Bourque, editor of a new book called “Sustainable Agriculture and Resistance: Transforming Food Production in Cuba,” said the island country began an intensive urban agriculture program in the early-1990s, during the height of an economic recession.
With the countryside struggling to produce and transport an adequate supply of crops to the cities, he said, the government gave away land to urban residents willing to produce crops. Today, according to Bourque, one-third of Cuban produce comes from city gardens.
Bourque praised the city of Berkeley and the Berkeley Unified School District for passing innovative food policies that emphasize local production.

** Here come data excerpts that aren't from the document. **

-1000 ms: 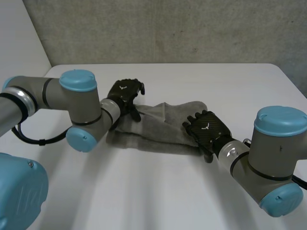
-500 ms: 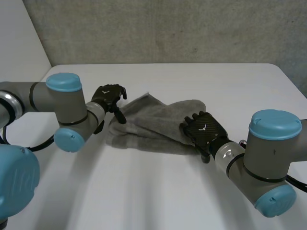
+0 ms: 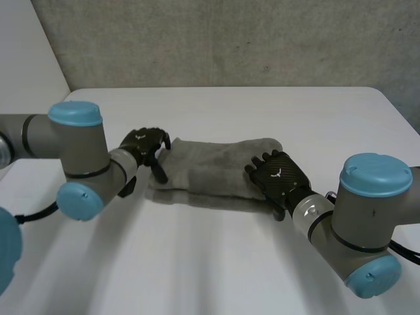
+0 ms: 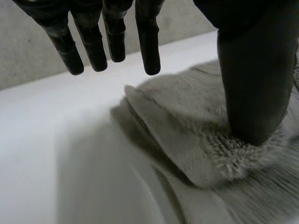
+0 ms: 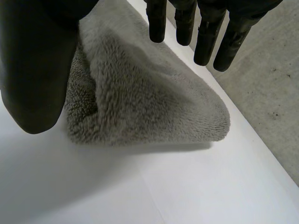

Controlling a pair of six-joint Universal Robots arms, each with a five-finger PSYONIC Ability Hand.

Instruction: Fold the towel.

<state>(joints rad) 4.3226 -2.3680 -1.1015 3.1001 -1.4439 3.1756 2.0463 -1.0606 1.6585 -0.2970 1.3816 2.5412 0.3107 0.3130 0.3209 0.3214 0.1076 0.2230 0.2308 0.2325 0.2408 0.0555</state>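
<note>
Black left hand [image 3: 143, 144]: fingers straight and unclenched, thumb tip pressed on the left end of the grey towel [image 3: 216, 170]; the flap that stood raised beside it half a second ago now lies flat. Black right hand [image 3: 279, 177]: fingers likewise straight, spread over the towel's right end and gripping nothing, place little changed. Towel: a doubled band on the white table [image 3: 197, 262] between the two hands; by judgement one fold is laid and let go, awaiting smoothing or a second fold.

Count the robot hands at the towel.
2. The left hand is at the left end of the towel, thumb on the cloth; the right hand is over its right end.
</note>
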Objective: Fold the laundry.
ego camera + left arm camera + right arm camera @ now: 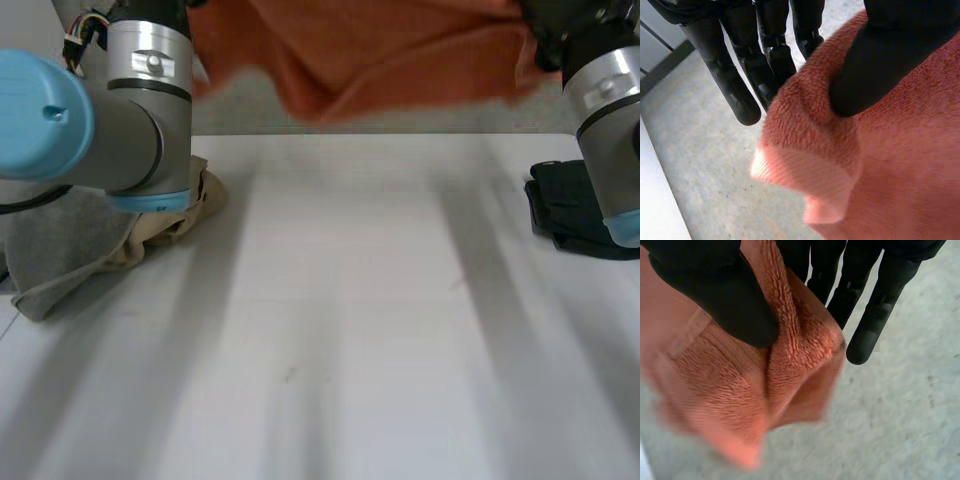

But, he added that Berkeley could learn something from the more comprehensive Cuban model.
“What we don’t have is a real political will, or institutional support,” said Bourque, noting that Havana has 200 city employees dedicated to urban agriculture, while Berkeley’s only professional is a specialist at UC Berkeley’s Extension School.
Rebeka Rodriguez, program director for Media Alliance, said the radio stations the group visited made do with limited resources.
“My impression of the stations we visited is that they were extremely underfunded, poorly-equipped stations,” she said, “and despite these obstacles, they were able to disseminate information broadly.”
A station the group visited in Vinales, a small town in Pinar del Rio, made use of simple cassettes and a telephone to transmit news to a larger station in the city of Pinar del Rio for broadcast, Rodriguez said.
Bourque said the exchange of ideas in the press was limited, but not as limited as some Americans might think.
“Any fundamental critique of the government isn’t reported,” he said. “But there is a lot of debate within the system. I think that’s something people miss when they say, ‘oh, it’s state-run media.’ ”
Bourque added that the Cuban media does not dig into the personal lives of politicians like the American media.
“It’s refreshing. Why should we spend so much time on a president’s personal life,” he asked, in reference to the Clinton-Lewinsky scandal, “when there are such pressing public issues?”